Complicating the situation from a national perspective are the nearly 85 million African Americans, Hispanics and Asian Americans who have already demonstrated
a predilection to buying their food in non-traditional stores. Studies conducted by FMI, for example, show that, although supermarkets are the preferred grocery shopping destination
for ethnic consumers, they also spend a great deal at alternative locations like butcher shops, seafood stores, bakeries and produce vendors. In other words, neighborhood shops
offering fresh goods they can’t find in supermarkets.

Far more than most native-born Americans, immigrants have always sought freshness and a familiar, comfortable shopping experience. Despite the stereotype of the
wide-eyed foreigner ogling row after row of merchandise on their first trip to the supermarket, what immigrants really crave are recognizable products from home. In today’s market,
ethnic retailers such as Vallarta, Avanza and 99 Ranch markets are rising to the occasion, creating a user-friendly store environment with the right assortment of products, merchandised
in the way these shoppers are accustomed.

How well major supermarkets fare in this new milieu remains to be seen. But there are many stepping up to the plate. According to Ken Green, Corporate Vice President
at The Great Atlantic and Pacific Tea Company, a chain of more than 750 stores, “We know ethnic marketing is very important and we are trying to do a better job all the time,
realizing it is much more complex than what it looks. We have the right product for the neighborhood, consumer-driven on a store-by-store basis.”

They’re not alone. Other big chains such as Stop & Shop, Pathmark, Winn-Dixie, and Albertsons are taking similar steps to capture a greater share of ethnic
consumer expenditures.

Yet, supermarkets possibly face an unexpected threat from another direction. An interesting byproduct of the California labor dispute was the convergence of non-immigrant,
general market shoppers to ethnic shopping venues—what my colleague Thomas Tseng calls “reverse-ethnic merchandising.”

According to a recent article in the Los Angeles Times, King Ranch, an independent retailer traditionally focused on the Hispanic market, saw their sales grow
by a 25% during the strike, attributed predominantly to the influx of non-Hispanic shoppers.
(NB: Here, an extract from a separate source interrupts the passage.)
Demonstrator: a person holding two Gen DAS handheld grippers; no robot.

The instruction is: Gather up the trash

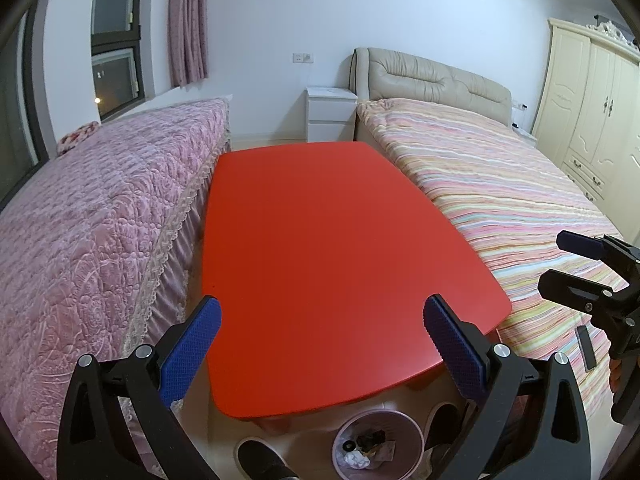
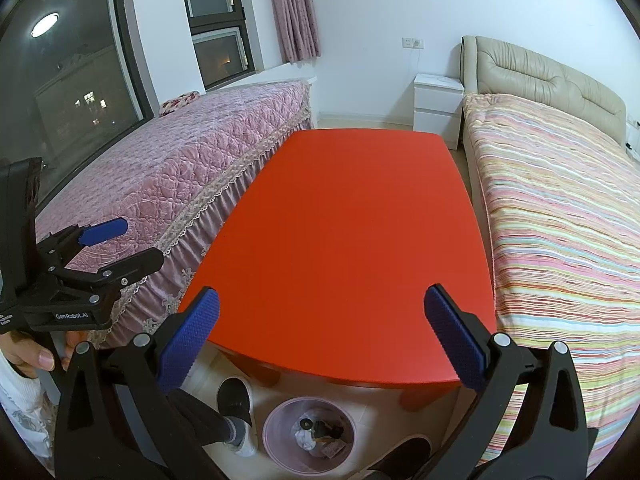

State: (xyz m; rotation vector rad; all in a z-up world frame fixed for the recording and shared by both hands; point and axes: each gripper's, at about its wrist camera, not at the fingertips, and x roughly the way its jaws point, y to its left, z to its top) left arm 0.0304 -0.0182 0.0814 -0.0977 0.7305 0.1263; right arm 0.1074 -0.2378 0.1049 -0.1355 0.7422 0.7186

In addition to stocking 100 new items and remodeling, the small chain “replaced the
Spanish pop music that used to play,” and changed employee uniforms from “red golf shirts to more formal wear” to accommodate the changing demographics of the store. “We want
to keep these customers,” says William Miguel, VP of E&T Foods, which owns King Ranch.

Moderator’s Comment: How active should big chain retail presently be in shifting marketing and merchandising
to reflect immigrant and acculturated consumer preferences? Will we see the rise of small, regional ethnic chains to national prominence as a result of expanding multicultural

As the impact of immigrants on the American consumer landscape is felt more and more, mainstream tastes will also change as a result. The
fact that salsa outsells catsup in the U.S. has already become established common lore. One of the prime drivers of this crossbreeding of tastes is a new generation of young people
who are the children of immigrants, and there are more of them now than at any point in our history. These bilingual, bicultural Americans act as dual ambassadors, navigating
American culture for their parents, and conveying the culture of their parents’ to their peers.

Though traditional ethnic stores certainly have the upper hand when it comes to attracting recent arrival immigrants, the ultimate spoils
will go to those retailers who are able to cater to the demands of what will be the country’s largest sector — shoppers looking for the right combination of ethnic and general
merchandise. They include acculturated immigrants who have lived in the U.S. for a number of years, their offspring, and the burgeoning number of mainstream shoppers whose tastes
are becoming increasingly multicultural in their outlook, tastes and shopping habits.